Write out exactly the lines of the material below, beginning at the top and ending at the line that contains "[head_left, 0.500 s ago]".

================

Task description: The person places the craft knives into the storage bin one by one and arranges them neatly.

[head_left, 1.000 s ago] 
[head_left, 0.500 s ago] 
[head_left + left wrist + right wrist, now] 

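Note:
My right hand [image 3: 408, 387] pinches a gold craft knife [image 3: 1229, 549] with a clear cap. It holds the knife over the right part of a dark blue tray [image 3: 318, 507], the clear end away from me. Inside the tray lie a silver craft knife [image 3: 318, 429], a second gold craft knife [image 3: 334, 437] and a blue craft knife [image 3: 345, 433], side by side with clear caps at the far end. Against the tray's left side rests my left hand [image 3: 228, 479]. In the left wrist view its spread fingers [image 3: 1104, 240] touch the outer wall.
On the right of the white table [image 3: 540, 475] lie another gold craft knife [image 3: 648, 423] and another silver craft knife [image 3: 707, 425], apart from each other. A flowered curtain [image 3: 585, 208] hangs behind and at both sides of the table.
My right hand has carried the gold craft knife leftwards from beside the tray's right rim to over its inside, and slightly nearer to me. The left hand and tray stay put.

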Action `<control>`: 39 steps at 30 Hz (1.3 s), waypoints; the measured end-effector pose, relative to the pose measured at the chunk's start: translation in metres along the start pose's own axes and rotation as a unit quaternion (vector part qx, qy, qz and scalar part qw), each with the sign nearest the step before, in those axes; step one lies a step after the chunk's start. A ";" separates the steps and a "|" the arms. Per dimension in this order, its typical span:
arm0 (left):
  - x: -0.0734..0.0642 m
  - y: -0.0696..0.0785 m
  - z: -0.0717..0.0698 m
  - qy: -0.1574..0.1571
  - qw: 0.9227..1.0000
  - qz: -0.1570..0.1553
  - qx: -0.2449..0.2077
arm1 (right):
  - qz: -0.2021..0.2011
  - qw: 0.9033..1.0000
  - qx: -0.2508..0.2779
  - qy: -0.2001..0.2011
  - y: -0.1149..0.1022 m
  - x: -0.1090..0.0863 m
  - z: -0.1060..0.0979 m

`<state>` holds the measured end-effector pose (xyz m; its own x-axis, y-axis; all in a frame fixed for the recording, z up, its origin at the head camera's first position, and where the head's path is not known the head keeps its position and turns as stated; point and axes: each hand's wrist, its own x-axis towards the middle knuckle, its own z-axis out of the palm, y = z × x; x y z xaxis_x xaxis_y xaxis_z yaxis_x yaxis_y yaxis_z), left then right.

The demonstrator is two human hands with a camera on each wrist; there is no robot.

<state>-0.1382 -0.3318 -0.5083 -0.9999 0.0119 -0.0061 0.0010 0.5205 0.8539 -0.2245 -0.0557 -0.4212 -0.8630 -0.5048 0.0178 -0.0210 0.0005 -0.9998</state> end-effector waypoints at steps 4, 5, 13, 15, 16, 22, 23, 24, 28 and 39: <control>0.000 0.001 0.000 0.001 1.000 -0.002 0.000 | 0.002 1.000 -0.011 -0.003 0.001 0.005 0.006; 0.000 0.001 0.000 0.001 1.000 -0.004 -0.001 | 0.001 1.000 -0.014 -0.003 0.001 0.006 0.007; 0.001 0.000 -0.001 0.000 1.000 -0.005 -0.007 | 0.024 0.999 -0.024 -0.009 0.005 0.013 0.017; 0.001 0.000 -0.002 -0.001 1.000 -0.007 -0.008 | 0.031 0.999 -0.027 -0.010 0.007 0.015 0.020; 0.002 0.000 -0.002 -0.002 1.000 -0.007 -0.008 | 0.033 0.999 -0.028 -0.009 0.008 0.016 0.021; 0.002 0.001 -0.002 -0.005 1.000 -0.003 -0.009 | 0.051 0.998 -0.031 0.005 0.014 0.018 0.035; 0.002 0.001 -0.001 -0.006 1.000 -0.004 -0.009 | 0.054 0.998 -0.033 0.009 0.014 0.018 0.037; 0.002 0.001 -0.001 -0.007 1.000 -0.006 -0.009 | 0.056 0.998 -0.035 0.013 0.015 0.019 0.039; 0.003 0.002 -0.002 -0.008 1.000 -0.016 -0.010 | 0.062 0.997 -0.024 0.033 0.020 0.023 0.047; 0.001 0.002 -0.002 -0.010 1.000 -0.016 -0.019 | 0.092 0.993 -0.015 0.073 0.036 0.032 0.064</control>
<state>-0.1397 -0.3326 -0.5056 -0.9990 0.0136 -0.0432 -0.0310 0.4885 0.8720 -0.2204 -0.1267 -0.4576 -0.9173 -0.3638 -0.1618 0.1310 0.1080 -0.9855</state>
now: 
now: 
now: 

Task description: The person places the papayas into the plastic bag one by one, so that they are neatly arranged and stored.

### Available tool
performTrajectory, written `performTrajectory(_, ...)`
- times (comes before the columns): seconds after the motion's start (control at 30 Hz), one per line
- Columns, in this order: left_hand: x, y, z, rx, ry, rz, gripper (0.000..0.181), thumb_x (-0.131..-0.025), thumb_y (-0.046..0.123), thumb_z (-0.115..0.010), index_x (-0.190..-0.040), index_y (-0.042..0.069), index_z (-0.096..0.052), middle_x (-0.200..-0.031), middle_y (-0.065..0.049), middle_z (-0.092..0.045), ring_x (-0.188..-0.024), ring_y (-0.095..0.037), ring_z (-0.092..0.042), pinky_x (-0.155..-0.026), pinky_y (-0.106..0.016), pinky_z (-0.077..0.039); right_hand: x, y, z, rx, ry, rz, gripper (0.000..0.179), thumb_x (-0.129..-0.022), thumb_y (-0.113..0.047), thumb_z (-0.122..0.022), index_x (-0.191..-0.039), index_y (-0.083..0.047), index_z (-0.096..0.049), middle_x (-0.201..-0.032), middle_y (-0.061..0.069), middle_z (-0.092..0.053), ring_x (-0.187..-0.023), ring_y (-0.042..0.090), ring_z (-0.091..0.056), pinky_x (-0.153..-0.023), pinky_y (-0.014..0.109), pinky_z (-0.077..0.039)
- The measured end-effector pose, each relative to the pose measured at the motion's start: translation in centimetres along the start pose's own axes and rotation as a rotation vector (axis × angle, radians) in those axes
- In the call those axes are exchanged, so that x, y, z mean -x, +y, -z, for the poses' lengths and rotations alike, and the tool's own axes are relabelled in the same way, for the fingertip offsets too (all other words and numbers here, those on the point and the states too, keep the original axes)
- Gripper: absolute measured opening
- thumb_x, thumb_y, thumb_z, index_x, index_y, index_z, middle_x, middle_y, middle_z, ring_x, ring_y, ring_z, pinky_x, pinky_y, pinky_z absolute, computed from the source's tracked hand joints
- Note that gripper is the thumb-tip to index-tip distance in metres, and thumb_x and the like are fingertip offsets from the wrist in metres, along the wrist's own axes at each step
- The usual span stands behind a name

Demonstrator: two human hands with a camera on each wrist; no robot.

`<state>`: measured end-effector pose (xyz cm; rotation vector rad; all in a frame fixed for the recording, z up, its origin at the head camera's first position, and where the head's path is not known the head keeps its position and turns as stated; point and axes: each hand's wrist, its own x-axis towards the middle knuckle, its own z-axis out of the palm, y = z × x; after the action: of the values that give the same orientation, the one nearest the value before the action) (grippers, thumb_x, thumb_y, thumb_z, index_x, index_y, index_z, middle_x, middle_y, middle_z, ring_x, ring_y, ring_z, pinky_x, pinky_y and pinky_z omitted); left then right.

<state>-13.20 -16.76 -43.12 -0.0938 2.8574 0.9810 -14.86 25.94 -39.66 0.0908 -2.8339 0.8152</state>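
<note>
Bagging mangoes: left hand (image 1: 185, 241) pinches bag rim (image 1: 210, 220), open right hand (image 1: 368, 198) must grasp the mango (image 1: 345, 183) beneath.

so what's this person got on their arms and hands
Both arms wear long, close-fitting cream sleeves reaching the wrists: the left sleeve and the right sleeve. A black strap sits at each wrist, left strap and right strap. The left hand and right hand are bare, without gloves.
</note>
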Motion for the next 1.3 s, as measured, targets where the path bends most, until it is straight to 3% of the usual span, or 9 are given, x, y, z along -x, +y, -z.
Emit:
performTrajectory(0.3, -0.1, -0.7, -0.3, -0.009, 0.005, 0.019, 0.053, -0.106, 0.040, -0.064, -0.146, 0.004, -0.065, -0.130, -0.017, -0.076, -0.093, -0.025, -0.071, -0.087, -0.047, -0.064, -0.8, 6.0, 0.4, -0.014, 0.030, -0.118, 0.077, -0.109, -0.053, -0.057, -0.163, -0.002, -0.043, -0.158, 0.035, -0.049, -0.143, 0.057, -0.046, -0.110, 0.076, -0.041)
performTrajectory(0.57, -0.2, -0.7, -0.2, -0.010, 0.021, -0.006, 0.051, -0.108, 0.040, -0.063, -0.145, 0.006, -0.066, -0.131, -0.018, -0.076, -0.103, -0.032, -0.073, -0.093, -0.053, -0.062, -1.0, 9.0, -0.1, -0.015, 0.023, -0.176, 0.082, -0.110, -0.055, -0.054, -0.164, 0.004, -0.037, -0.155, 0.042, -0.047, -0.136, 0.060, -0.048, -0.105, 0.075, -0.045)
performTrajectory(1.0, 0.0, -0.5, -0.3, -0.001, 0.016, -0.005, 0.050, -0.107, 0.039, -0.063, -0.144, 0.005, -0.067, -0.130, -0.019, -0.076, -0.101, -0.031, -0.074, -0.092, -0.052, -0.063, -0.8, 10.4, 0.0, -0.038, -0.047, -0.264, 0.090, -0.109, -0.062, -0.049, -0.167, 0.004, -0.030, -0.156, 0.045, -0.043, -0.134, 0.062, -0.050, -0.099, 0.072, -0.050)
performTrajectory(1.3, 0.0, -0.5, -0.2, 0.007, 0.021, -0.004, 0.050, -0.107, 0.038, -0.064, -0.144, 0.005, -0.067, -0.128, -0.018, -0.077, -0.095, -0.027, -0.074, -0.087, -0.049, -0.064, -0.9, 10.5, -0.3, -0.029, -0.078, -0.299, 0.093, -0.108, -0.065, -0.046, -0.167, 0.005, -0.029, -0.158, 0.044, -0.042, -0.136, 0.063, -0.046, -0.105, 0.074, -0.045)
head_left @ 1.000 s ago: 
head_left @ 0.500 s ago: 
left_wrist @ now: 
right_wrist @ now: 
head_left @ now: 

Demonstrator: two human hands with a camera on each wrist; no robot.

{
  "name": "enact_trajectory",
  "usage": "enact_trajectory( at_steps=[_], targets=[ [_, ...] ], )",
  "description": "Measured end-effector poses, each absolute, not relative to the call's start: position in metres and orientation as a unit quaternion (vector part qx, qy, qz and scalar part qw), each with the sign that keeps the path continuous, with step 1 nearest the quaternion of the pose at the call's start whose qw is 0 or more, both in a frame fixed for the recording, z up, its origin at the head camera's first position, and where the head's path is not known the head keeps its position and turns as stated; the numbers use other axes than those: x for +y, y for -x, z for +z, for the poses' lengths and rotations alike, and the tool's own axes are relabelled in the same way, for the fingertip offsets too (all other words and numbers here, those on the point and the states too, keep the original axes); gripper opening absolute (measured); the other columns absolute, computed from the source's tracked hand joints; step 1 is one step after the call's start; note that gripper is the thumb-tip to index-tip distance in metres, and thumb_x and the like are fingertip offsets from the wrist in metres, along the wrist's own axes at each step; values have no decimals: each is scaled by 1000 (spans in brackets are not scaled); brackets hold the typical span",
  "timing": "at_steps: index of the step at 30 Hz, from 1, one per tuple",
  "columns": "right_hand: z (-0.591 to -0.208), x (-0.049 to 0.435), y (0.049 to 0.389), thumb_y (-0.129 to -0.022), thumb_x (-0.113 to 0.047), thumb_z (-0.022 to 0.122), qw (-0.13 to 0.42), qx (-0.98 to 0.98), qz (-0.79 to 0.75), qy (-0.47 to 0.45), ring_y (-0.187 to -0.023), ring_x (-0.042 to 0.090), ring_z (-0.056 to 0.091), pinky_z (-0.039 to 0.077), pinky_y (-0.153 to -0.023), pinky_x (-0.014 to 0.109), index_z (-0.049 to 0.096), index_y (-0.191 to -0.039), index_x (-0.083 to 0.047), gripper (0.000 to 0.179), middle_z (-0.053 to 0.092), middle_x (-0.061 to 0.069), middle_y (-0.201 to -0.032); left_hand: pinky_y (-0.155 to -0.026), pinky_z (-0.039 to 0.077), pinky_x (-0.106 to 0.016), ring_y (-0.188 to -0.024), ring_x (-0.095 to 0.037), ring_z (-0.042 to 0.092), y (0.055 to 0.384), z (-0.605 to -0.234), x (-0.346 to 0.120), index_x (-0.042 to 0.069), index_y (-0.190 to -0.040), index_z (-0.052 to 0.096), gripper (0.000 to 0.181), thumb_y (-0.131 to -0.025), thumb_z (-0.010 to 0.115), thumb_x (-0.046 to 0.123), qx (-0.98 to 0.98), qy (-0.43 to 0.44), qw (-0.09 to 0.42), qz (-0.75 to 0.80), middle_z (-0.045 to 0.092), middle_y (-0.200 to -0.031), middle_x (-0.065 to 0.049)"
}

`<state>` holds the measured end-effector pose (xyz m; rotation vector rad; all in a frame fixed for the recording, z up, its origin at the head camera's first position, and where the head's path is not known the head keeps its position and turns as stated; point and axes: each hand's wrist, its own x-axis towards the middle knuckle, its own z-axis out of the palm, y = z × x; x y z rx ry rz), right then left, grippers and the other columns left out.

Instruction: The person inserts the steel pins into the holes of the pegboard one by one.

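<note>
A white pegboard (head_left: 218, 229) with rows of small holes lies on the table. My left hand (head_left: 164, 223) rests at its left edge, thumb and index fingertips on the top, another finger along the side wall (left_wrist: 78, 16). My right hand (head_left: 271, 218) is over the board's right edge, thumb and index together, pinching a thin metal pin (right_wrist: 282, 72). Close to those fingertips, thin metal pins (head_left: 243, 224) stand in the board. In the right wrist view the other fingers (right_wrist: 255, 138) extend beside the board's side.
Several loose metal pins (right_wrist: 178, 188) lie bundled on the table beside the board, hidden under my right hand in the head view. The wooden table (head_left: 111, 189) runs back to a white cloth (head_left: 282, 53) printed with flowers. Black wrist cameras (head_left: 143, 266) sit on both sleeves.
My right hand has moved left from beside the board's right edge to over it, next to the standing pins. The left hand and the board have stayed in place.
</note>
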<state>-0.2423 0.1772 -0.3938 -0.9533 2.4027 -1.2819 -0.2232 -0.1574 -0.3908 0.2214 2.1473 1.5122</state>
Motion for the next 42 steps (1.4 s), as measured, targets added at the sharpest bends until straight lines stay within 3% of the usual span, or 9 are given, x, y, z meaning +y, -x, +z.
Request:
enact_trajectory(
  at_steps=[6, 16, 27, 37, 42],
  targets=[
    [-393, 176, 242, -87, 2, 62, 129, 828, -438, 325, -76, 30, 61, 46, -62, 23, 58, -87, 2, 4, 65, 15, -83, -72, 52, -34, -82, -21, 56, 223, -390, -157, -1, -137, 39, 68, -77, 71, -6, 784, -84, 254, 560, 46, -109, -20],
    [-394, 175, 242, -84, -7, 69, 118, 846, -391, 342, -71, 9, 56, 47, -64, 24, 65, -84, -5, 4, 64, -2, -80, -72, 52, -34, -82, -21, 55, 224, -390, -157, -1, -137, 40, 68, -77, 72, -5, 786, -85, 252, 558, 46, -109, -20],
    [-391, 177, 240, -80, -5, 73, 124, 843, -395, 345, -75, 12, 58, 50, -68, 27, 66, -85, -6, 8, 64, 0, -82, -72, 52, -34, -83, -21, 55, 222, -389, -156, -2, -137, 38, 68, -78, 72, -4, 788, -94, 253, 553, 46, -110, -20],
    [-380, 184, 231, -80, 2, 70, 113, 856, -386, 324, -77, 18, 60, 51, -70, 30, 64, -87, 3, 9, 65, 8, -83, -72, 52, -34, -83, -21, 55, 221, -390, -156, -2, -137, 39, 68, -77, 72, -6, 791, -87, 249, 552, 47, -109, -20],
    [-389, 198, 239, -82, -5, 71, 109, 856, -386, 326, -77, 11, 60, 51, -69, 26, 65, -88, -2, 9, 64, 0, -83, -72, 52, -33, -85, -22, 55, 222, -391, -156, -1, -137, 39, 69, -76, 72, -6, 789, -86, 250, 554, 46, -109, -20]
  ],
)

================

• [THE ANSWER]
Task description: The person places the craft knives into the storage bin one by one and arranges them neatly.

[head_left, 1.000 s ago] 
[head_left, 0.500 s ago] 

Work on the exercise is now concluded.